By deploying his forces behind Mr. Putin’s war in Ukraine, Mr. Kadyrov is also making a public show of support that is designed to show any rivals in Chechnya that he is tightly aligned with the Russian state and to remind them of the firepower at his command.
For Mr. Putin, having Chechen national guard battalions at his disposal provides a corps of troops who might be able to restore the sense of soldiers in time that Russian soldiers have largely lost since the start of the invasion, when fierce Ukrainian resistance cost the lives of several thousand Russian soldiers and the loss of numerous tanks and aircraft.

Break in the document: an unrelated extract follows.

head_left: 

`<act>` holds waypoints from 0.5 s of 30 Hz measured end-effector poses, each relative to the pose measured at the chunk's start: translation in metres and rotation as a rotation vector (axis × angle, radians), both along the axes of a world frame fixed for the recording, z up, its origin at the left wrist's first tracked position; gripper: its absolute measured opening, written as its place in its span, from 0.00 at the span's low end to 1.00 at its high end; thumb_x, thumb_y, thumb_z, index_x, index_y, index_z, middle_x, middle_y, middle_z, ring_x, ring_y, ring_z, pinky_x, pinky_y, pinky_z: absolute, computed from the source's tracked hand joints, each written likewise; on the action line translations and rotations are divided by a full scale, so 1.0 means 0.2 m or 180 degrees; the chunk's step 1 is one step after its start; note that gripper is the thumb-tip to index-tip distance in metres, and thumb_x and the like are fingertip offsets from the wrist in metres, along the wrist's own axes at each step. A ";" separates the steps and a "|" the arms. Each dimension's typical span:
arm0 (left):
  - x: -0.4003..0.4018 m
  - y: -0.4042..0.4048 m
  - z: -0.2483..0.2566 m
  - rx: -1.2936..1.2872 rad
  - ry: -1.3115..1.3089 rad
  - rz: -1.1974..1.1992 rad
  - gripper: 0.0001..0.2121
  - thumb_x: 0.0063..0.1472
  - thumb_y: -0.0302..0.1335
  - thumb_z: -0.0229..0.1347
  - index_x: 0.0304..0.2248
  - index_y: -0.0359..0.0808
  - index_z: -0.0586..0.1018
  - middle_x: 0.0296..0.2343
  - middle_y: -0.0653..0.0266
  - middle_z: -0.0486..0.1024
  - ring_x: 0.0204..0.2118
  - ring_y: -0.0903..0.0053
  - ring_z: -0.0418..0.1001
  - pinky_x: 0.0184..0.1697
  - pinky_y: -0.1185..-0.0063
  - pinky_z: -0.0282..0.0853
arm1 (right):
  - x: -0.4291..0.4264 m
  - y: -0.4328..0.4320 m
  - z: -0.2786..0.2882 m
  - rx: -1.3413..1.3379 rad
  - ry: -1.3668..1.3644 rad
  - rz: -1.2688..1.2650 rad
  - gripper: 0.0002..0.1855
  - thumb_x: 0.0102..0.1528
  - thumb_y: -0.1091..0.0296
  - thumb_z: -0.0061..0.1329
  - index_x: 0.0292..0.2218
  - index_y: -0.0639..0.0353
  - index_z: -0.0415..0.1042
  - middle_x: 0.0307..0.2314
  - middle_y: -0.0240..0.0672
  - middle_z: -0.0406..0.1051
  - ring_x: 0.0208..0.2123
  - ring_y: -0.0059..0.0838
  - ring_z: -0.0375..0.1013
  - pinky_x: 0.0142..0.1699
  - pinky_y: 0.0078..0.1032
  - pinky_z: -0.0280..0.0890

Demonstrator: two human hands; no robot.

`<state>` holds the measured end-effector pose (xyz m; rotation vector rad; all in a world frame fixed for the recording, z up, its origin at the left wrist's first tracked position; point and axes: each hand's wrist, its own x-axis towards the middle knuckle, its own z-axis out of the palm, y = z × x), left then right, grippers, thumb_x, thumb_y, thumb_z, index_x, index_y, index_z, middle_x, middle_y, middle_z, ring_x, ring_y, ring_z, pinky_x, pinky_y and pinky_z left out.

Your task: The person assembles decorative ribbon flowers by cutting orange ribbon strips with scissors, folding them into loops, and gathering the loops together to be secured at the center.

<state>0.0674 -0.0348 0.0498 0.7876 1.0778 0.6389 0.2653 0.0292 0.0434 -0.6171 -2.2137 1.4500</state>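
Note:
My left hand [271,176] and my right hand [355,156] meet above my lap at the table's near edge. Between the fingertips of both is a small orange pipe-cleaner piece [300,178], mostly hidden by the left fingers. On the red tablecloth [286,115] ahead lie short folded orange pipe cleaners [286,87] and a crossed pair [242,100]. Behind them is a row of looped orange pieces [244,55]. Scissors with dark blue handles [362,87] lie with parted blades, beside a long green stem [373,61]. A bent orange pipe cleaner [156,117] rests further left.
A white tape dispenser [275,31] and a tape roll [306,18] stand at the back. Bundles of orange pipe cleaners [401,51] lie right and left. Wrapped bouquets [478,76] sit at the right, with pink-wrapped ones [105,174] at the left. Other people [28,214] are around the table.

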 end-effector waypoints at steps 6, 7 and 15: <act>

While their numbers are unclear, Moscow will likely use Mr. Kadyrov’s forces for any street-to-street fighting that would likely accompany any effort to take Kyiv.
“They’re not trained for the conventional battlefield,” said Munira Mustaffa, executive director of Chasseur Group and nonresident fellow at New Lines Institute for Strategy and Policy. “They’re there to hype up their image as fearsome warriors and sell their reputation for savagery that they earned in putting down the Chechen insurgency.”
Mr. Kadyrov’s forces have been in other hot spots before.
They were stationed in Crimea before Russia annexed the Ukrainian peninsula in 2014. In Syria they fought other Chechen fighters who had fighting against Mr. Putin’s ally, President Bashar al-Assad, and they often led the line as the Syrian government retook a wave of towns and cities.
Days before the deployment at Hostomel Airport, Mr. Kadyrov marched national guard troops outfitted with rocket-propelled grenades and machine guns through the streets of Grozny. In a flashy video posted on his personal Telegram page, Mr. Kadyrov, flanked by his sons and Chechnya’s official mufti, said 12,000 Chechens were ready to fight in Ukraine.
“I gathered you, we should be ready for anything,” he said.
However, the independence of the Chechen units in Ukraine has caused problems in coordination with Russian troops. It could have been a factor in the battle for Hostomel Airport, where troops from the 41st motorized regiment of the Chechen national guard were killed along with their leader Magomed Tushayev. The Chechen battalions have largely remained self-sufficient without integrating into broader Russian military troop structures. travel together and speak mostly in Chechen on videos posted on Mr. Kadyrov’s social media pages.
Other Chechen units have come into Ukraine from the east and are now on the outskirts of Mariupol, the besieged Ukrainian city on the Sea of Azov. Mr. Kadyrov’s close ally, Adam Delimkhanov, also a lawmaker in Moscow, is leading Chechen troops against Ukrainian forces that have taken a position at the Azovstal Iron and Steel Works.
Ukrainian troops have taken to taunting the Chechens as well. Ukraine’s National Guard posted a video of fighters from the Azov Battalion, some members of which were accused of committing potential war crimes by the United Nations in 2016, greasing bullets in pork fat and warning them to go home.
The invasion has also given a chance for anti-Kremlin Chechen groups to take aim at Mr. Kadyrov’s forces. One former native of Grozny, who has been living in Kyiv since fleeing Chechnya after the imposition of Russian rule, has joined a battalion of Chechens fighting for Ukraine.
“I plan on fighting to show the world who Chechens are and how we’re different from Kadyrov’s thugs,” he said.